Heel kort. De Minister zegt: coördinatie is nodig. Ik zeg niet dat er geen coördinatie nodig is, ik zeg alleen dat er ook dingen zijn die je bilateraal kunt doen. Landen kunnen bilateraal met elkaar afspraken maken. Daarvoor zijn geen Commissie of verordening nodig. Is de Minister het met mij eens dat dat ook bilateraal kan?

Minister Koolmees:

Op zich zou dat kunnen, maar het zou niet heel efficiënt zijn. Laten we alleen maar even focussen op Nederland: je ziet dat er in Nederland heel veel mensen uit verschillende Europese lidstaten werken. Daarbij gaat het niet alleen om Belgen en Duitsers, waarmee we sowieso heel veel bilateraal contact hebben, maar ook om Polen, Bulgarije, Roemenië, Spanje, Italië enzovoorts. Dan is het juist heel efficiënt en transparant dat je dat soort zaken collectief regelt, zodat uitvoeringsorganisaties weten waaraan ze toe zijn, ongeacht het land van herkomst van de persoon die in Nederland werkzaam is. Ik vind het juist op dat soort terreinen heel verstandig om dat met zijn allen te regelen. Laat ik het anders formuleren: er worden heel vaak discussies in verschillende commissies gevoerd. Ik noem discussies over de Rijnvarenden. Zij werken in Luxemburg, Duitsland, Nederland en België. Voor hen is het heel handig om een soort set van uniforme regels te hebben.

De voorzitter:

Vervolgt u uw betoog.

Minister Koolmees:

In zijn algemeenheid zijn er uitspraken gedaan door mevrouw Von der Leyen en de heer Schmit over richtingen, maar er zijn nog geen concrete voorstellen. Toch voel ik wel de behoefte om een beetje guidance te geven aan deze commissie over hoe we er grofweg in staan. Ik begin met de vraag van mevrouw Palland over een Europese werkloosheidsverzekering, of eigenlijk de herverzekering. Zoals bekend is Nederland daar geen voorstander van. Dat speelt eigenlijk voor een groot deel op het terrein van Minister Hoekstra, die vorige week nog in Europa is geweest als het gaat om het BICC. Daarover is vorige week een goed compromis bereikt, waarover Minister Hoekstra tevreden was. Wij vinden als Nederland dat het prima op nationaal niveau kan blijven, en dat ook de nationale bevoegdheden in dat kader moeten worden gerespecteerd. Over het stabilisatie-instrument, waarover Minister Hoekstra heeft gesproken, bestaat geen consensus, wel over manieren om de opwaartse convergentie te bevorderen. Dat ligt vooral bij de commissie Financiën, en speelt in deze commissie een minder grote rol. Maar als er voorstellen komen, zullen we die op een nette manier bespreken via de BNC-fiche en dat soort zaken. Maar we zijn er geen voorstander van als Nederland.

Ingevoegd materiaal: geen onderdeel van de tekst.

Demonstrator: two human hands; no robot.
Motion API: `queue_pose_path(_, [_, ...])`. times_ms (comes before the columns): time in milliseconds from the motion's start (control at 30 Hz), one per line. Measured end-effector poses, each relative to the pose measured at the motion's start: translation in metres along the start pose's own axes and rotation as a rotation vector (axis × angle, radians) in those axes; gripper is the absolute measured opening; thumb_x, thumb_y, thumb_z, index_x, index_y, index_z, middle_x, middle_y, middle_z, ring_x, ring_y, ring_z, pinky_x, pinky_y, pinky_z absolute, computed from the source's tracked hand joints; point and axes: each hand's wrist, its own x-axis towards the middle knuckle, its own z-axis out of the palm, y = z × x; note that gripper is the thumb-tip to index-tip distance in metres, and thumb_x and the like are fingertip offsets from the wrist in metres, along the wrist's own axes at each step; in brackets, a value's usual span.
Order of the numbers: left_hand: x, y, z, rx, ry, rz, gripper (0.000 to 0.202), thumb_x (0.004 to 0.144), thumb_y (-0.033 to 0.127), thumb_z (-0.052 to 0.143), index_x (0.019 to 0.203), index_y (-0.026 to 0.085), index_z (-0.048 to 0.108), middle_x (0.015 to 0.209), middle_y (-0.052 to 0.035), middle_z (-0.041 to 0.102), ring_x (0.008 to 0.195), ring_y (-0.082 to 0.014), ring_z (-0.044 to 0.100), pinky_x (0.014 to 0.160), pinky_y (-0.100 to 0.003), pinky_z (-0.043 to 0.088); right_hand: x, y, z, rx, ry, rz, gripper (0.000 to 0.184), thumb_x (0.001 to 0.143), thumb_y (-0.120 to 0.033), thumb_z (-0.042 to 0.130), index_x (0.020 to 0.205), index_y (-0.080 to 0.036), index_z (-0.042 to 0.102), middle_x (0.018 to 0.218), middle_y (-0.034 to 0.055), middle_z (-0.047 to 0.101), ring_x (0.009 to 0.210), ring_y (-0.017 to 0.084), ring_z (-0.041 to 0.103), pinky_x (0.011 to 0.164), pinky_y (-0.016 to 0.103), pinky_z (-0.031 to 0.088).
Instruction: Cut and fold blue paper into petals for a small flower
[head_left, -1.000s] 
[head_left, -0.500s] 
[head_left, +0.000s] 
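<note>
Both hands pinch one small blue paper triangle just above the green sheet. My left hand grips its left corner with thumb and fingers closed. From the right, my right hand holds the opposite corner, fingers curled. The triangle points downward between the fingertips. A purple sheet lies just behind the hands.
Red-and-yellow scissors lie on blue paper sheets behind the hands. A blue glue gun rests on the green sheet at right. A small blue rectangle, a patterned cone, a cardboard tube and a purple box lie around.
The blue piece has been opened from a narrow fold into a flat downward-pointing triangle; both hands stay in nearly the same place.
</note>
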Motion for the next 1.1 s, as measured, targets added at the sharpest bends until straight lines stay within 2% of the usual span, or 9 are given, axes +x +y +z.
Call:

Ik kom toe aan de plannen van de Europese Commissie over het Europees minimumloon. Ook daar ligt geen voorstel. Maar mevrouw Von der Leyen, de Commissie en een aantal grote lidstaten, zoals Duitsland en Frankrijk, hebben daarop in de pers positief gereageerd, vanuit de gedachte, door mij heel goed begrepen dat, als mensen werken, ze zo moeten worden beloond dat daarmee een fatsoenlijk bestaan mogelijk wordt gemaakt. Daar ben ik het natuurlijk zeer mee eens. Als er een voorstel ligt, ga ik dat beoordelen langs het toetsingskader van de brief van 24 mei, dus dat gebeurt allemaal netjes. Ik ben het wel eens met de woorden van de heer Van Weyenberg dat one-size-fits-all qua minimumloon niet werkt. Als je het Nederlandse minimumloon toepast op Polen of Roemenië, hebben we een concurrentienadeel geïntroduceerd voor die landen. Dus je zult maatwerk wel mogelijk moeten maken. Verder moet je nadenken over de manier waarop het moet worden geregeld. Moet dat dwingend opgelegd worden of is het meer een instrument om armoede tegen te gaan, sociale convergentie te bevorderen en elkaar daarop aan te spreken? Voor het laatste voel ik eerlijk gezegd meer – de heer Van Weyenberg zei dat terecht – dan een uniform minimumloon op Europees niveau, want dat gaat gewoon niet werken.

De voorzitter:

Voordat u verdergaat wil meneer Van Weyenberg daarover wel wat vragen.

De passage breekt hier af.